* WHAT YOU SHOULD DO:
For this exercise, return exactly the lines of the material below that begin at the one with "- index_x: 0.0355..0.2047" and stop after the one with "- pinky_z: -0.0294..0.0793".

--- START ---

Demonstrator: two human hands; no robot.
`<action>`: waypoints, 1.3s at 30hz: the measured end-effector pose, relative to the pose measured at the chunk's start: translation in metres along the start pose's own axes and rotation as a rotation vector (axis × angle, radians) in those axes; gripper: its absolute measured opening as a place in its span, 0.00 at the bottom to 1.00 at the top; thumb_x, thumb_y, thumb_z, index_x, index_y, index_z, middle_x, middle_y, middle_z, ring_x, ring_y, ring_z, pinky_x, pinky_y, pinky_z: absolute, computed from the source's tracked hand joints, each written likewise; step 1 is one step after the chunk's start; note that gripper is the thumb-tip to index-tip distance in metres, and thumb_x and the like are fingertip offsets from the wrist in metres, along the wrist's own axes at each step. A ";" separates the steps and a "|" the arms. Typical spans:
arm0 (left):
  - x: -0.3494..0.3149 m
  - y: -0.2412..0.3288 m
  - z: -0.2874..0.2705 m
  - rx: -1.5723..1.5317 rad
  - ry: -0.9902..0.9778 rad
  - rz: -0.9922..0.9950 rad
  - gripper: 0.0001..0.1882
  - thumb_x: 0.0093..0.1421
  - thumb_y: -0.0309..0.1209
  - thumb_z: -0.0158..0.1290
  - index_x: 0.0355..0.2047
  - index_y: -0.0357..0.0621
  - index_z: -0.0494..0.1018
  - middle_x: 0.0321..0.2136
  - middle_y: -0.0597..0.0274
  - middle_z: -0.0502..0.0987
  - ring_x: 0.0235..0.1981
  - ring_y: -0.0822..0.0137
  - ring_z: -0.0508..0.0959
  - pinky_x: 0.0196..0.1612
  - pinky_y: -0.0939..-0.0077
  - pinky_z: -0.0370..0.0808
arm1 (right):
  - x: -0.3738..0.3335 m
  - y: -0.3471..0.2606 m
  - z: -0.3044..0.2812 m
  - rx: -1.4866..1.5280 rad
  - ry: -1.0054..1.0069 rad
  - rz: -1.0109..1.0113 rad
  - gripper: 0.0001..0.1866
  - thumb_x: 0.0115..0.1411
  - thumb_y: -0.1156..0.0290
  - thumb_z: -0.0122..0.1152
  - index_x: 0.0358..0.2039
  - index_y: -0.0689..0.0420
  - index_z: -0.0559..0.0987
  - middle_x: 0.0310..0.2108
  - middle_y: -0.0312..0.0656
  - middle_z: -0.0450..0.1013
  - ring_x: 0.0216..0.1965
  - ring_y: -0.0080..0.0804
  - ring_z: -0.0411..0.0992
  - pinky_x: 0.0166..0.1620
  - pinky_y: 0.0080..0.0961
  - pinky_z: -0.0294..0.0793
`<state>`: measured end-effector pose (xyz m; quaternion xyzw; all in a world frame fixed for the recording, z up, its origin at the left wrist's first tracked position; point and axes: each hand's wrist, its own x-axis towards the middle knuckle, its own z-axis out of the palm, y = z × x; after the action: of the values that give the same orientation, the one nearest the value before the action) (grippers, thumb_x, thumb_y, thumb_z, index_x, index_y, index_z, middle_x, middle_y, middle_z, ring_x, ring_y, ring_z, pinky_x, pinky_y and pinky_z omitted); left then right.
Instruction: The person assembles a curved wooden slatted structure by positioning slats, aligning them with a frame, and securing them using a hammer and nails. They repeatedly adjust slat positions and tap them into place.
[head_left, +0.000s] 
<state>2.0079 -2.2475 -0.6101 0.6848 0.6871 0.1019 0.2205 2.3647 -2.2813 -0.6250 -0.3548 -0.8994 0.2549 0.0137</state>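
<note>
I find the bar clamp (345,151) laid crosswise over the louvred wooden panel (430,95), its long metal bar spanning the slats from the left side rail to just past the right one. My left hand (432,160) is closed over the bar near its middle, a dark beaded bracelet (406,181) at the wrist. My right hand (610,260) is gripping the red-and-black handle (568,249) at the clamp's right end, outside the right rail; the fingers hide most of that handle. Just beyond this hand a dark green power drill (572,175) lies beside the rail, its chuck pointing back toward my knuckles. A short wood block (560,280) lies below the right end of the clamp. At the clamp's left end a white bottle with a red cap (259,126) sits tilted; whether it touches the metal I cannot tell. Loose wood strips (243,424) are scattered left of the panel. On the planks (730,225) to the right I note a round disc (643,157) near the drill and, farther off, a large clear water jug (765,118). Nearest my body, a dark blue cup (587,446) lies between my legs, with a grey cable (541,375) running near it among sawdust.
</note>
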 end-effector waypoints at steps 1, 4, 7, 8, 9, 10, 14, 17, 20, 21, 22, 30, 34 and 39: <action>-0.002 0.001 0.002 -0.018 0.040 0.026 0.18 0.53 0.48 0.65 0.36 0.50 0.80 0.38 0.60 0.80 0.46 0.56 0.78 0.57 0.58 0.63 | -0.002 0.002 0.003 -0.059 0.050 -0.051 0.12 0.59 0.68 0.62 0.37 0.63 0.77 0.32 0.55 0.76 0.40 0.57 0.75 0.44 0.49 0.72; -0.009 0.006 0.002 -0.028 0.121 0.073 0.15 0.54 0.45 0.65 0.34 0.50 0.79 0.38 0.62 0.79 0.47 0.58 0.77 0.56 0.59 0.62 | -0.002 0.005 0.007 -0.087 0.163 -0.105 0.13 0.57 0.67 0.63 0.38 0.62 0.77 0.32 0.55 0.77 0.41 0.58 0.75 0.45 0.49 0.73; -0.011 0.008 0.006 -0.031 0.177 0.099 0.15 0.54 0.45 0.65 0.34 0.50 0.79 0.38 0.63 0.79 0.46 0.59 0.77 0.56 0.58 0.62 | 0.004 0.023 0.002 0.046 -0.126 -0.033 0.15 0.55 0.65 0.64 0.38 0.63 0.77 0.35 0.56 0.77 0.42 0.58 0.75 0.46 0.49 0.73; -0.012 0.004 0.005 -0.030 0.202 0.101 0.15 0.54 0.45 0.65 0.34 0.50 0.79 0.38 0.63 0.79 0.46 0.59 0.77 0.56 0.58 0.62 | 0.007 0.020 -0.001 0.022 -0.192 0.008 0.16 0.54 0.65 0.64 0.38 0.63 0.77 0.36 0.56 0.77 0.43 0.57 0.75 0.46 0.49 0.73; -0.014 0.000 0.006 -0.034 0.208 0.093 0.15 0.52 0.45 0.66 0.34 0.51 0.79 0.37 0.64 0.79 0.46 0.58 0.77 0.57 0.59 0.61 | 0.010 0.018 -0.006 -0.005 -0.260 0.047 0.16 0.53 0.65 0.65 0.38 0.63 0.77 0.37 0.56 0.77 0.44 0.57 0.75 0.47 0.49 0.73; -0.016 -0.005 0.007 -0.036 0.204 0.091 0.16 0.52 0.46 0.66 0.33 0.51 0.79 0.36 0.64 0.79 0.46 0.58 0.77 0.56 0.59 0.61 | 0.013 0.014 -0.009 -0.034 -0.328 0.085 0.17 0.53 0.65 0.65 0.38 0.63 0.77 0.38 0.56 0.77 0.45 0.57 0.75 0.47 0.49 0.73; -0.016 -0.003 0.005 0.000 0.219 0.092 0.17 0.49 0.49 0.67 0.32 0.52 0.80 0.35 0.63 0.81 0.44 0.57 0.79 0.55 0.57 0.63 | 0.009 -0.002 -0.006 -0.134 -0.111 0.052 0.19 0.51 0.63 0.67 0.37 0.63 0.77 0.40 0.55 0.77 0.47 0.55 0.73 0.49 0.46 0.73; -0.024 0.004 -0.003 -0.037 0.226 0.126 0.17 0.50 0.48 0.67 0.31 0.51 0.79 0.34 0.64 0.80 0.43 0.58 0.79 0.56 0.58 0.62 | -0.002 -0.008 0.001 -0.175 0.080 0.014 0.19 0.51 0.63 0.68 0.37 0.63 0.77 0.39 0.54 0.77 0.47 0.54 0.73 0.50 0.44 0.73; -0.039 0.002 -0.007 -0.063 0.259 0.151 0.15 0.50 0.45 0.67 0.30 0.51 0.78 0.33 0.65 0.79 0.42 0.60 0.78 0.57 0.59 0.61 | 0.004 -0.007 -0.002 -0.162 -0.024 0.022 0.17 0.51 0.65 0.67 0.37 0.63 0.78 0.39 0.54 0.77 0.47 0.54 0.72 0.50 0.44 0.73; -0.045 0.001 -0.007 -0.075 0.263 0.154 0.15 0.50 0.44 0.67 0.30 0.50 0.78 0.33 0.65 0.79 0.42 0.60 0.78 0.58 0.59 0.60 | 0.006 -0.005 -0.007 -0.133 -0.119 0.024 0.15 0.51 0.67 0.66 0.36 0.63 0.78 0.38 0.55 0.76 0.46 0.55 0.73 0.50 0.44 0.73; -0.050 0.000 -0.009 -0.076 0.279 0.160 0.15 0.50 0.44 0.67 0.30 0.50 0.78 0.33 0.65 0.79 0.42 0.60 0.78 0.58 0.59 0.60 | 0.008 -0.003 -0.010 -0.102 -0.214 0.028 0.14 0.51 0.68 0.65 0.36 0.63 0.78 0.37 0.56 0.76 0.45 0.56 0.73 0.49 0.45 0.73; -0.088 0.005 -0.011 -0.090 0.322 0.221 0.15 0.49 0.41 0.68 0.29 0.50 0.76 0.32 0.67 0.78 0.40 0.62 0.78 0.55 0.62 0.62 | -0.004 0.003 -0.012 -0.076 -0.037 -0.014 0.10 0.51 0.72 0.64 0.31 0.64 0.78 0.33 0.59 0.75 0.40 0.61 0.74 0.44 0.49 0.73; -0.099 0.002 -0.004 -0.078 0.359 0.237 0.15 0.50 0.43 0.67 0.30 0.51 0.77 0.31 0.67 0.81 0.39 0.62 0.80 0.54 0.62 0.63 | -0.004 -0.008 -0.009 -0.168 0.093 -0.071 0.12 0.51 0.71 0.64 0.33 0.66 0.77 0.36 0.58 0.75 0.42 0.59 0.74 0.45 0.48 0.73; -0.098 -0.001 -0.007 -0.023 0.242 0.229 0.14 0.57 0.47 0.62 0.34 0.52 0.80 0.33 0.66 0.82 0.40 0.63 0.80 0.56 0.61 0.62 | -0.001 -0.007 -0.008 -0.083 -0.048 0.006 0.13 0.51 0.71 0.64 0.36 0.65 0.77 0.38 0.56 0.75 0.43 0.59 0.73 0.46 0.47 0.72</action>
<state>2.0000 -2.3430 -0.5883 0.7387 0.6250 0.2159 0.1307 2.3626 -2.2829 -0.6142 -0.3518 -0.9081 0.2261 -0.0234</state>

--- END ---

* EXERCISE RESPONSE:
  - index_x: 0.0355..0.2047
  - index_y: -0.0357..0.0621
  - index_z: -0.0494..0.1018
  - middle_x: 0.0321..0.2136
  - middle_y: -0.0597..0.0274
  - middle_z: -0.0502..0.0987
  - ring_x: 0.0235..0.1981
  - ring_y: -0.0822..0.0137
  - ring_z: -0.0508..0.0959
  - pinky_x: 0.0196..0.1612
  - pinky_y: -0.0939..-0.0077
  - pinky_z: -0.0370..0.0808
arm1 (right):
  - x: -0.3738..0.3335 m
  - y: -0.3471..0.2606 m
  - z: -0.3044..0.2812 m
  - rx: -1.4866..1.5280 rad
  - ry: -1.0054..1.0069 rad
  - rz: -1.0109..1.0113 rad
  - gripper: 0.0001..0.1866
  - thumb_x: 0.0115..0.1411
  - thumb_y: -0.1156..0.0290
  - thumb_z: -0.0122..0.1152
  - index_x: 0.0358..0.2039
  - index_y: -0.0689..0.0420
  - index_z: -0.0559..0.0987
  - middle_x: 0.0310..0.2108
  - middle_y: -0.0312..0.0656
  - middle_z: -0.0450..0.1013
  - ring_x: 0.0216..0.1965
  - ring_y: -0.0080..0.0804
  - ring_z: -0.0411..0.0992
  - pinky_x: 0.0166..0.1620
  - pinky_y: 0.0080..0.0961
  - pinky_z: -0.0294..0.0793

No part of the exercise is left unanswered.